Lower stress, higher productivity
Thanks to good consultation, Future Automation increases production and economizes on material — with a new punching machine and the right tools.
Whenever a gigantic monitor appears as though out of nowhere, travels into a room and seems to hover in space, it’s probably based on mechanical mounts made by Future Automation. Jack Percival, the company’s chief designer, grins: “We are renowned for technology with a James Bond flair.” The firm, located in Stevenage, near London, specializes in mechanisms that move monitor screens, projectors and speakers within a space and can either hide or present them. In the summer of 2012, Future Automation opened up a new area of business and since then has also been manufacturing enclosures for advanced dimmers and smart home applications. “In the past we shaped the manufacturing process around a laser cutting machine and a press brake from TRUMPF, since we already had them on site. When an ever larger number of customers called for enclosures, production couldn’t keep up with the heightened demand,” Percival recalls.
Punching instead of manual work
The process at that time was divided into four steps. First the blank was cut with the laser; this was followed by bending and manual welding.
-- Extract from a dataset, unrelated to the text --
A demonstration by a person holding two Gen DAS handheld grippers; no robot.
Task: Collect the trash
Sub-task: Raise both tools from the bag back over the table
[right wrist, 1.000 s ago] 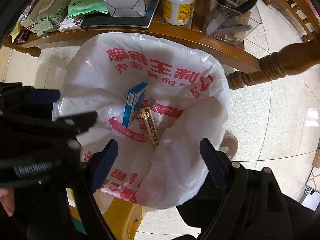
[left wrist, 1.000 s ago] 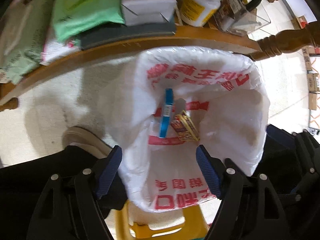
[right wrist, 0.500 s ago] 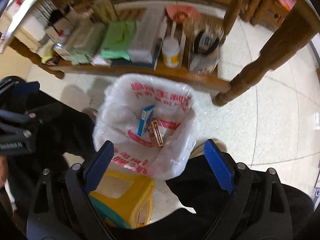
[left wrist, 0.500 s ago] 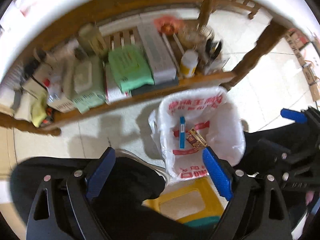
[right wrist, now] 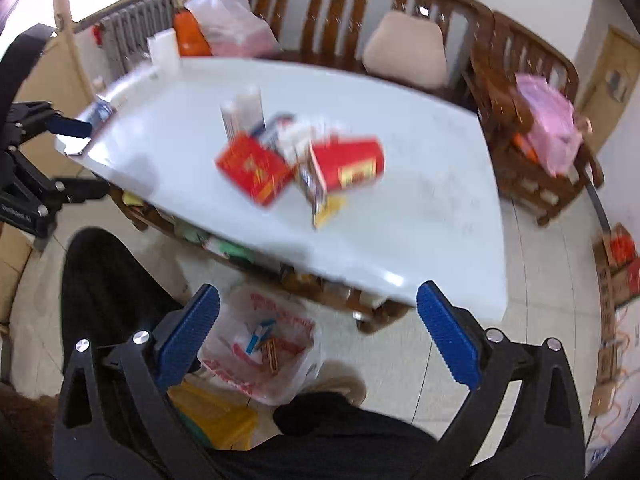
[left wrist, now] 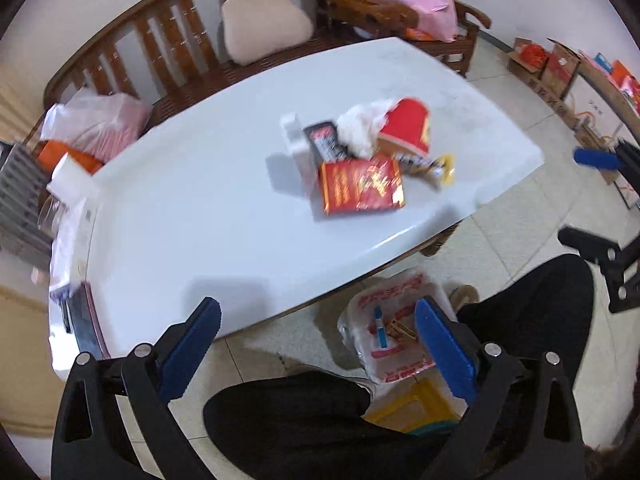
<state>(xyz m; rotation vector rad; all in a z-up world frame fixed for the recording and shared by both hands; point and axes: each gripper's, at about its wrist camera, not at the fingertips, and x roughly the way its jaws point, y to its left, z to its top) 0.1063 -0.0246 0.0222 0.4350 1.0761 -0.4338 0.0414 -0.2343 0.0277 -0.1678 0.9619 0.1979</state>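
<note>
On the white table [left wrist: 192,216] lie a red box with gold print [left wrist: 361,187], a red cup [left wrist: 408,130] and a yellow wrapper [left wrist: 445,168]. Below the table's near edge, a white bag with red lettering [right wrist: 264,354] holds a blue box [right wrist: 259,338].

A white counter [left wrist: 192,216] carries a tight cluster of litter near its far half: a flat red box [left wrist: 361,186], a red paper cup [left wrist: 406,130] on its side, a black wrapper [left wrist: 325,141], crumpled white paper [left wrist: 360,130], an upright white box [left wrist: 298,148] and what may be a yellow wrapper [left wrist: 444,168] (motion blur smears the detail). Below the counter's near edge, on the pale tiled floor [right wrist: 452,344], stands a white plastic bag [right wrist: 260,344] with red print, beside a yellow stool [right wrist: 216,420].
</note>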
Percival’s co-workers finished by out-fitting the enclosures with numerous tapped threads and bushings for captive screws, and they did this all by hand. “We needed between 15 and 20 minutes for a typical enclosure. That’s a long time. At some point we realized that things couldn’t go on like this. We had to become faster and more efficient. With this request we turned to TRUMPF and explained what we were thinking about.”A few days later, Percival and his Managing Director, Alun Williams, sat at a table with two TRUMPF punching tool specialists. They discussed all the details of the design for the part. The main concern was the modifications that could be made so the design would work better with a fully automated process.
The solution would lie in a punching machine and suitable tools.“We didn’t know much about working with punching machines. Of course, being engineers, we didn’t start from scratch. The TRUMPF experts gave us thorough punching technology consultation. And I thought this was really super,” said Percival and added, “They knew exactly what we needed, and we had a solution in no time.”The new TruPunch 3000 punching machine came with a thread forming tool, a MultiBend tool and an embossing tool.
A turbocharger for production
“The best improvement is certainly the special tool for the threads and the bushings for the captive screws. This sped up the process enormously. Now we need just five minutes per enclosure — that’s four times faster than before! We can now produce 60 more enclosures per day!” said Percival with satisfaction. “For two days a TRUMPF technician was here in production and explained the machine and the punching tools. Everything worked right away and has been running without problems, right down to the present.” Percival took this opportunity to show another part to the visiting technician: a small angle bracket used as a holder within the enclosure.
Turning scrap skeletons into parts
Future Automation intended to laser-cut and fold this bracket on their press brake, but Percival wanted to know if it could be made on the punching machine as well. “The TRUMPF engineer looked at the part and told us that it should be possible with a few design tweaks and some modified tooling. He thought they could engineer a special MultiBend tool,” Percival said with excitement. “The great thing is that this small part could be made using scrap segments of the sheet skeleton which would otherwise have wound up in the scrap container. This means that manufacturing this bracket costs us virtually nothing!”
Logos without additional cost
And yet another improvement: The company logo is now punched onto the dimmer enclosures with a custom embossing tool. “That was an urgent request of ours. Before, we had stickers with our logo, and they had to be attached in an additional working step. But these stickers kept falling off. We wanted absolutely everyone who laid hands on our enclosures to see who had made them. And that even years later when, for example, the enclosure should be extended. In this way they would see right away where they could order a new one,” said Percival.